La temperatura di pirolisi e il tipo di materiale usato determinano la formazione di
biochar con caratteristiche diverse, tra cui, fra le proprietà di interesse agronomico,
differenze nelle concentrazioni di nutrienti, nella capacità di scambio cationico (CSC) e
nel pH tra i vari tipi di prodotto. Il biochar, infatti, può essere ottenuto a partire da
numerosi tipi di residui: stocchi di mais, gusci di noce o di arachide, pula di riso, scarti di
potatura e di lavorazione del legno. La pirolisi di rifiuti tal quali, utilizzata per lo
smaltimento dei rifiuti, non è applicabile per la produzione di biochar a causa della
presenza di metalli pesanti che andrebbero ad inquinare il suolo, ma è possibile utilizzare
la frazione organica proveniente da raccolta differenziata, in alternativa al compostaggio.

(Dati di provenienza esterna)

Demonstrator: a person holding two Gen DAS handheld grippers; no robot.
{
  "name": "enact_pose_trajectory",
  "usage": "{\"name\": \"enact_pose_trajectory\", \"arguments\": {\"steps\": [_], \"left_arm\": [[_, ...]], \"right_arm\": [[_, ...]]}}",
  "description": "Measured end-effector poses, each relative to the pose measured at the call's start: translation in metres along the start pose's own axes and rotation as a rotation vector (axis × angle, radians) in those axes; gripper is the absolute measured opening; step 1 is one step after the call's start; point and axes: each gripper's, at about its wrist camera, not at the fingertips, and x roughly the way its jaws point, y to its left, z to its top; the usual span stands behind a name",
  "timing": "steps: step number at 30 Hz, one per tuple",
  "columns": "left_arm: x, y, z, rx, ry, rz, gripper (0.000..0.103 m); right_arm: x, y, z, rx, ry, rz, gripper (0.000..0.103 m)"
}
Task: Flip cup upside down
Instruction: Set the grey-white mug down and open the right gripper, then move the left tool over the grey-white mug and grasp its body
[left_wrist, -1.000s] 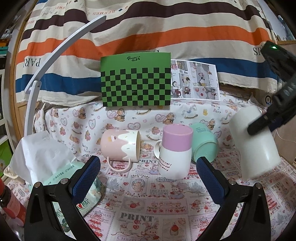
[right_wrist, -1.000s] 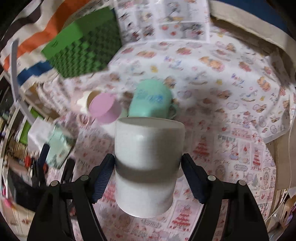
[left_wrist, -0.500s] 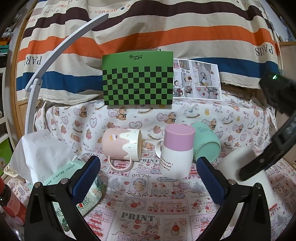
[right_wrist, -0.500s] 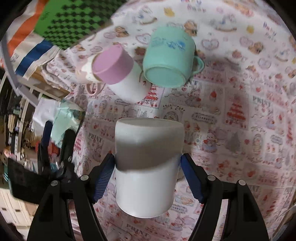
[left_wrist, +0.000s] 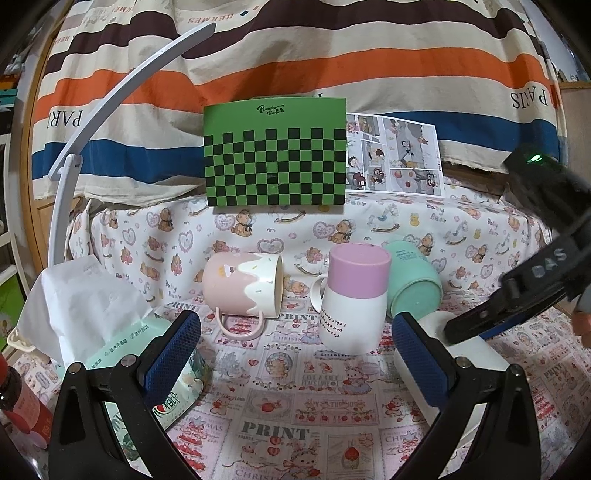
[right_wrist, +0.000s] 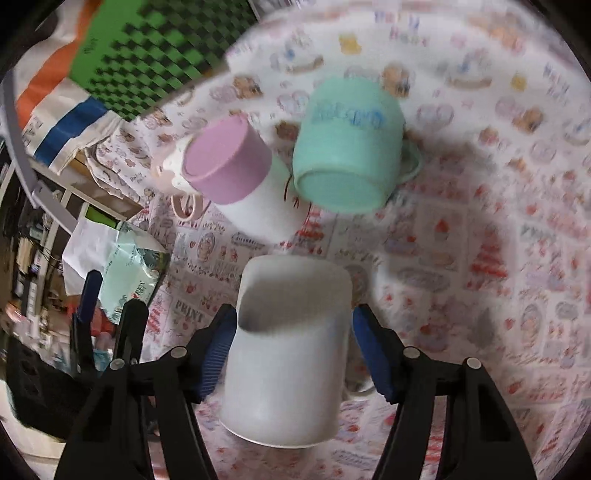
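Item: white cup (right_wrist: 286, 354), lower centre of the right wrist view, base upward, held between the blue pads of the right hand-held gripper (right_wrist: 291, 343), low over the printed table (right_wrist: 480, 258).

Left hand-held gripper (left_wrist: 295, 354): wide, empty.

Risk, judged: releasing while tilted could topple the cup toward the pink-topped mug (right_wrist: 240, 184) and teal mug (right_wrist: 347, 147) just beyond it.
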Motion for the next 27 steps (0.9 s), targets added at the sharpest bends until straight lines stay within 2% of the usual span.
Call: {"name": "enact_pose_trajectory", "arguments": {"steps": [3, 10, 15, 20, 23, 25, 27], "left_arm": [[0.000, 0.000, 0.000, -0.001, 0.000, -0.001, 0.103], [-0.003, -0.001, -0.002, 0.008, -0.005, -0.001, 0.103], [-0.007, -0.002, -0.002, 0.010, -0.027, 0.005, 0.103], [-0.009, -0.001, -0.002, 0.010, -0.036, -0.010, 0.103], [-0.009, 0.001, -0.002, 0.001, -0.032, -0.001, 0.103], [-0.008, 0.000, -0.002, 0.001, -0.026, 0.009, 0.103], [-0.007, 0.000, -0.002, 0.003, -0.021, 0.014, 0.103]], "right_arm": [[-0.023, -0.004, -0.011, -0.057, -0.122, -0.033, 0.080], [-0.064, -0.029, -0.048, -0.239, -0.498, -0.224, 0.084], [-0.078, -0.062, -0.073, -0.274, -0.695, -0.218, 0.085], [-0.079, -0.079, -0.083, -0.261, -0.800, -0.238, 0.088], [-0.077, -0.084, -0.085, -0.267, -0.789, -0.221, 0.089], [-0.078, -0.087, -0.088, -0.259, -0.812, -0.221, 0.091], [-0.080, -0.089, -0.091, -0.256, -0.841, -0.238, 0.102]]}}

Con opportune condizioni di pirolisi, dalla biomassa si ottiene, oltre al biochar, syngas
combustibile, in cui si ritrova circa il 50% del carbonio iniziale. Questo può essere
utilizzato, oltre che per ottenere gas tecnici come l'idrogeno, come fonte di energia per
avviare una nuova pirolisi (il processo, una volta iniziato, è esotermico), per essiccare le
biomasse fresche da avviare a pirolisi o come combustibile per scopi diversi. In questo
modo, l'energia ottenuta dalla pirolisi non comporta un ulteriore incremento dell'effetto
serra, perché solo metà del carbonio assorbito dalla biomassa viene re-immesso in
atmosfera, mentre la parte rimanente viene immobilizzata nel suolo e ha un'altissima
stabilità. Con la combustione ossidante dei vegetali nelle centrali a biomassa, al
contrario, quasi tutta la CO2 viene restituita all'atmosfera per la produzione di energia,
determinando un bilancio pressoché in pareggio (viene prodotta CO2 anche durante le
colture).
Anche l'interramento dei residui colturali tal quali porta ad una degradazione pressoché
totale della sostanza organica (in pochi anni) con liberazione del 100% del carbonio in
atmosfera, ma in questo caso tutta l'energia viene persa. Per produrne la stessa quantità
si dovranno utilizzare altre fonti. Impiegando combustibili fossili si avrebbe però
un’ulteriore liberazione di CO2.
La produzione di energia dalla pirolisi di biomasse e l'interramento del biochar, consente
di ottenere un bilancio negativo del carbonio immesso in atmosfera. Inoltre il riutilizzo
dei residui (come anche il recupero degli scarti di lavorazione del legno) anziché la
coltivazione di piante a rapida crescita per la produzione di biochar ed energia, evita la
competizione con la produzione di derrate alimentari.